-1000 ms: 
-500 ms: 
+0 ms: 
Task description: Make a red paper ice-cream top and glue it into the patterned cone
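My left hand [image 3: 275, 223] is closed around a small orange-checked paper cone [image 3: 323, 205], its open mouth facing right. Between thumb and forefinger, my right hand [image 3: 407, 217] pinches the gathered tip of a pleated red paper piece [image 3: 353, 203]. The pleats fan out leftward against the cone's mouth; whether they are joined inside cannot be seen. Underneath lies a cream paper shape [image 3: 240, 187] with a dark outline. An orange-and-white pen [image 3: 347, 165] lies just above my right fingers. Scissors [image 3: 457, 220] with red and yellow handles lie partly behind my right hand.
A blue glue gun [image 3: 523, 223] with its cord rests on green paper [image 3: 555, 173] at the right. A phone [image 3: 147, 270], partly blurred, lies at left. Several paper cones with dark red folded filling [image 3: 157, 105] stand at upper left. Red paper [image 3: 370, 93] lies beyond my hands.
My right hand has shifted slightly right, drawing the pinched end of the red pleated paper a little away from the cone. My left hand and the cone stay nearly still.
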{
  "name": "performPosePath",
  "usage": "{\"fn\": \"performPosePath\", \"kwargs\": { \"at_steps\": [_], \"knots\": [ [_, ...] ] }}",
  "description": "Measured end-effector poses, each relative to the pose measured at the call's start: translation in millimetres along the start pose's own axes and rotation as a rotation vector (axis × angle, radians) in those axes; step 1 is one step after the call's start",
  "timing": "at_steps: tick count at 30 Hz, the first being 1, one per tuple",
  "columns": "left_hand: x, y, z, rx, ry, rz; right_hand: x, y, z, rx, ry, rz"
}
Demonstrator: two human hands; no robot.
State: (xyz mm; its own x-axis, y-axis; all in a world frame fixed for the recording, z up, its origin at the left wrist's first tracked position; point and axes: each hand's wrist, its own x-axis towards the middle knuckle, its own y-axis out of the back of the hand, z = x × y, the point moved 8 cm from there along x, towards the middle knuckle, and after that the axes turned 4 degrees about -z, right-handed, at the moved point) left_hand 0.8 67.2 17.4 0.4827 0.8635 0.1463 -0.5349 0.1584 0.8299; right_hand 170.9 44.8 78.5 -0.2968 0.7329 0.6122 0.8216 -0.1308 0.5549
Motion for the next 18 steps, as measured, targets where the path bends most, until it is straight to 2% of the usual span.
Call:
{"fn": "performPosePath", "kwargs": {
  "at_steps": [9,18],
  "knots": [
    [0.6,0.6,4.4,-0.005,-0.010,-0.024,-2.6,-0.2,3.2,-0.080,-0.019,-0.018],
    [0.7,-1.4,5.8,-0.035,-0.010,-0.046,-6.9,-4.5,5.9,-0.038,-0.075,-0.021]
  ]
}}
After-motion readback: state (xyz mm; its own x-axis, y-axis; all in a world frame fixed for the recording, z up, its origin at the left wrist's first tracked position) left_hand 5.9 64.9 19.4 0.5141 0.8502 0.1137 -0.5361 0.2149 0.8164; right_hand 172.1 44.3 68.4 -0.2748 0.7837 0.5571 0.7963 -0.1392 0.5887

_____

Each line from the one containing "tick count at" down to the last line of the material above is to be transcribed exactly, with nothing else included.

# Problem solution
  "timing": "at_steps: tick count at 30 Hz, the first being 1, one per tuple",
  "columns": "left_hand: x, y, z, rx, ry, rz; right_hand: x, y, z, rx, ry, rz"
}
Demonstrator: two human hands; no robot.
State: (xyz mm; its own x-axis, y-axis; all in a world frame fixed for the recording, z up, its origin at the left wrist's first tracked position; point and axes: each hand's wrist, its own x-axis towards the middle knuckle, its own y-axis out of the back of the hand, z = x × y, the point moved 8 cm from there along x, towards the middle knuckle, and after that the axes turned 4 degrees about -z, right-handed, at the moved point) left_hand 0.8 67.2 17.4 0.4827 0.8635 0.1463 -0.5349 0.1584 0.8299; right_hand 170.9 44.8 78.5 -0.2968 0.7329 0.6122 0.8216 -0.1308 0.5549
Motion for the next 18 steps, as measured, targets where the path bends most, until it is straight to 2% of the usual span.
Call:
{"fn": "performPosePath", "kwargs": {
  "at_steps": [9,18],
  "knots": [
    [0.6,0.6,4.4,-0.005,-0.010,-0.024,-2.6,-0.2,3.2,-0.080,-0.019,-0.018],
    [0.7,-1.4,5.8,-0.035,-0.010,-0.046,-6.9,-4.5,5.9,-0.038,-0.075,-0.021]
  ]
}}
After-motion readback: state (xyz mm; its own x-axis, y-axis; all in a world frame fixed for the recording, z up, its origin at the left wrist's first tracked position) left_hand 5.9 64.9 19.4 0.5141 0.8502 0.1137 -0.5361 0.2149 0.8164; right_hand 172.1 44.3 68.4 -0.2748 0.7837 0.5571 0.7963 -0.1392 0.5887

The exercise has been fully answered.